Justice Jennifer Hilda Smith is an Australian jurist who has served on the Supreme Court of Western Australia since 2017. She was appointed as a full-time judge in June 2018 and, following her mandatory retirement in June 2024, continues to serve as an Auxiliary Judge.

== Legal career ==
Smith began her legal career at the Crown Solicitor’s Office in 1985. She was appointed Senior Assistant Crown Counsel in 1997, providing legal advice and representation in various areas, including criminal law, administrative law, and industrial relations. In 2000, Smith was appointed as a Commissioner of the Western Australian Industrial Relations Commission, later becoming its Senior Commissioner in 2006 and Acting President in 2009, the first woman to hold that role.

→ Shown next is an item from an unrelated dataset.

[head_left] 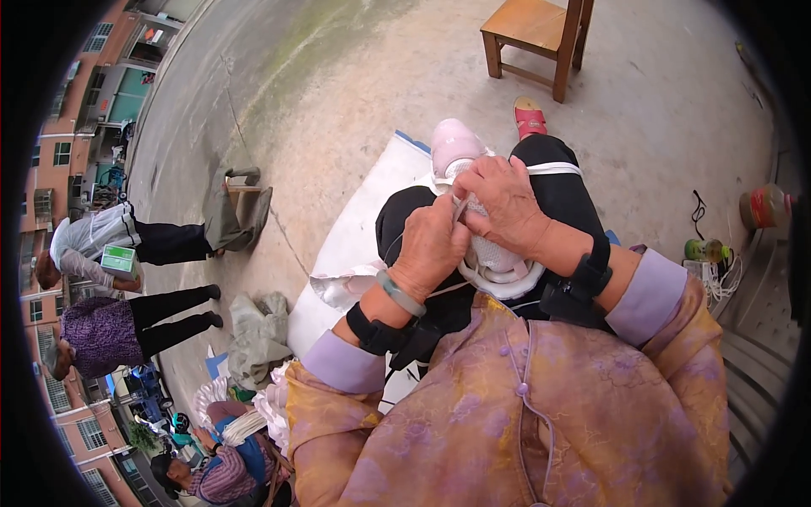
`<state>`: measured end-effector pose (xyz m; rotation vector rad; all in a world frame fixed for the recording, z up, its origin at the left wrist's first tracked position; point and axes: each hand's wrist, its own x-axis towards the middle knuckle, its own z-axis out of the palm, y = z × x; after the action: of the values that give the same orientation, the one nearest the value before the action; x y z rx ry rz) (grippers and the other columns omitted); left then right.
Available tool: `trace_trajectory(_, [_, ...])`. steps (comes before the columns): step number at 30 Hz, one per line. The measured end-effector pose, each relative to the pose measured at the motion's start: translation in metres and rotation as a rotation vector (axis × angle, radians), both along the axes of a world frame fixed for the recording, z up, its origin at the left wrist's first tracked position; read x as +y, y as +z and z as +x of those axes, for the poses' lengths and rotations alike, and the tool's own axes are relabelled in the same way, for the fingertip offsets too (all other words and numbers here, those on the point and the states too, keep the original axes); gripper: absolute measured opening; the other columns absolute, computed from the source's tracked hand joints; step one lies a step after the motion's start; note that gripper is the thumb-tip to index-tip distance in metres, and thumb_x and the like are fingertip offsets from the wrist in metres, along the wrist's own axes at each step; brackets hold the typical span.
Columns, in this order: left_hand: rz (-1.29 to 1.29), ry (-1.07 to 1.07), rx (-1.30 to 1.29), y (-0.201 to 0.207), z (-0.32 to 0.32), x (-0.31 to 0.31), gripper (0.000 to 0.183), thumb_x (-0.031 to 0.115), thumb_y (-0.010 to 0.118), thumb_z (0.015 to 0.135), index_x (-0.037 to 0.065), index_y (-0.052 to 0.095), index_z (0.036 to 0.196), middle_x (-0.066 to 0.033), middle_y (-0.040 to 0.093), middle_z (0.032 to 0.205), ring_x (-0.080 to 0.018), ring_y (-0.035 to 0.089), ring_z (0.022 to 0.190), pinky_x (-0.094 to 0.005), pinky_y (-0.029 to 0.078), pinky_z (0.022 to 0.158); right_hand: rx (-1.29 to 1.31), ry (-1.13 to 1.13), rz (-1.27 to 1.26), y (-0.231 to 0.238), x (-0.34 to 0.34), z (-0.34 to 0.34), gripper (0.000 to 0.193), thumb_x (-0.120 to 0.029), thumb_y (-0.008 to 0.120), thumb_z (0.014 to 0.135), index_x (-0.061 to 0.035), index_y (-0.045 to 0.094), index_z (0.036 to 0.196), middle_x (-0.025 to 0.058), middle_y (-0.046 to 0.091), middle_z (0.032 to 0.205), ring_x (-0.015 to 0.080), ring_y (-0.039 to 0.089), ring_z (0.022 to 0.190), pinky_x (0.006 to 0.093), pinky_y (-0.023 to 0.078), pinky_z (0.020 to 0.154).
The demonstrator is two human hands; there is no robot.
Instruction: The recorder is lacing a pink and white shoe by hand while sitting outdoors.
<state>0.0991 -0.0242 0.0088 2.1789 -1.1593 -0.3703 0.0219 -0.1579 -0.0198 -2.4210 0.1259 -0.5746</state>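
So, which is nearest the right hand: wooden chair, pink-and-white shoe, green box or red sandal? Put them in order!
In the head view:
1. Pink-and-white shoe: right at the right hand.
2. Red sandal: ahead.
3. Wooden chair: farther ahead, at the top.
4. Green box: far left, held by another person.

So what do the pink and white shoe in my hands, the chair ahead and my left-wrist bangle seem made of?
Shoe: smooth pink toe with a soft sheen, perhaps synthetic leather; the white section's meshy texture suggests fabric.
Chair: likely wood, varnished-looking, from its honey-brown colour and squared legs.
Bangle: smooth, pale and glossy; possibly stone, glass or plastic, the look doesn't settle which.
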Motion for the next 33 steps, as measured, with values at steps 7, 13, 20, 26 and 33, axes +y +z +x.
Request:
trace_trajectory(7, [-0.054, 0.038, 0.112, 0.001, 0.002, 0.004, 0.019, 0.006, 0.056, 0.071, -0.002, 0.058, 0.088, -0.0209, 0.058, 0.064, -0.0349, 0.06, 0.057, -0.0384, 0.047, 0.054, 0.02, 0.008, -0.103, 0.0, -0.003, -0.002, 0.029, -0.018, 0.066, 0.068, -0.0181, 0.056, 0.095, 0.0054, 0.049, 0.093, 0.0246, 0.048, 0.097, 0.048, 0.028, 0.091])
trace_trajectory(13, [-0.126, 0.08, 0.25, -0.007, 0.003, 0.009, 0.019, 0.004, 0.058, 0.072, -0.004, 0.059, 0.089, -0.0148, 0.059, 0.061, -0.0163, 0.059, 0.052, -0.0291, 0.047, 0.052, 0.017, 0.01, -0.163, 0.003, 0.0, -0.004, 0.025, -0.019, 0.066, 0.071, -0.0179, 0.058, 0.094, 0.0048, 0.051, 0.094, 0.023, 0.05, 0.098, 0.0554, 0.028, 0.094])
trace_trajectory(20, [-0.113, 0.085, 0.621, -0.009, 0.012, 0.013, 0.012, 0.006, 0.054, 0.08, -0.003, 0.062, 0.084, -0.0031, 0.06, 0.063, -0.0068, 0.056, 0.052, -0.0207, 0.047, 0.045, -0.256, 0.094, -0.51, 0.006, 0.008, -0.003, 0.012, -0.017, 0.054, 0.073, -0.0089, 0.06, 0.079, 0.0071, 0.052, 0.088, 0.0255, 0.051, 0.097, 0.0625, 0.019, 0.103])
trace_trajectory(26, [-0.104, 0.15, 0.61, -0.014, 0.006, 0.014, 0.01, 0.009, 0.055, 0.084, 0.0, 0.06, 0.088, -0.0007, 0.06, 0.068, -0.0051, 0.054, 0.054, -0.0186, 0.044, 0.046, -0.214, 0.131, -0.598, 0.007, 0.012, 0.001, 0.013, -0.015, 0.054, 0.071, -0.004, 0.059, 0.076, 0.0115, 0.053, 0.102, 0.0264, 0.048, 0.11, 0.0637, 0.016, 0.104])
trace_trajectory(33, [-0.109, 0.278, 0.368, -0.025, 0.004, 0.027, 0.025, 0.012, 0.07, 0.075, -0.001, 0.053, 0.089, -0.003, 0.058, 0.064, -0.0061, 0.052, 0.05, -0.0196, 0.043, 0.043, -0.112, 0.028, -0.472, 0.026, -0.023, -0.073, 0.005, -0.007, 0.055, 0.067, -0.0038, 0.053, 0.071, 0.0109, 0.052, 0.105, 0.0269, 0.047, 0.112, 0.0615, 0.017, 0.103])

Smith was appointed as an acting judge of the Supreme Court of Western Australia in August 2017 and became a permanent judge in June 2018. During her tenure, she presided primarily over complex civil matters, including significant commercial disputes. Upon reaching the statutory retirement age in 2024, she was appointed as an Auxiliary Judge to continue contributing to both trial and appellate matters. Her judicial career has been marked by a commitment to procedural fairness, judicial independence, and the advancement of women within the legal profession.

=== Notable cases ===
In 2022, Justice Smith sentenced Luke Fawcett to life imprisonment with a 34-year non-parole period for the murders of his neighbour, Marie Collins, and her brother, Wayne Johnson, in Victoria Park, Perth. The case involved a premeditated attack, with Fawcett having recorded a rehearsal video prior to the killings. Justice Smith described the crimes as “sustained, brutal and merciless,” imposing one of the longest minimum terms in Western Australia’s history.

Justice Smith has presided over proceedings in Wright Prospecting Pty Ltd v Hancock Prospecting Pty Ltd, a major commercial dispute before the Supreme Court of Western Australia. The case involves complex claims relating to iron ore royalties and ownership of tenements in the Pilbara, stemming from agreements made between Lang Hancock and Peter Wright in the 1970s.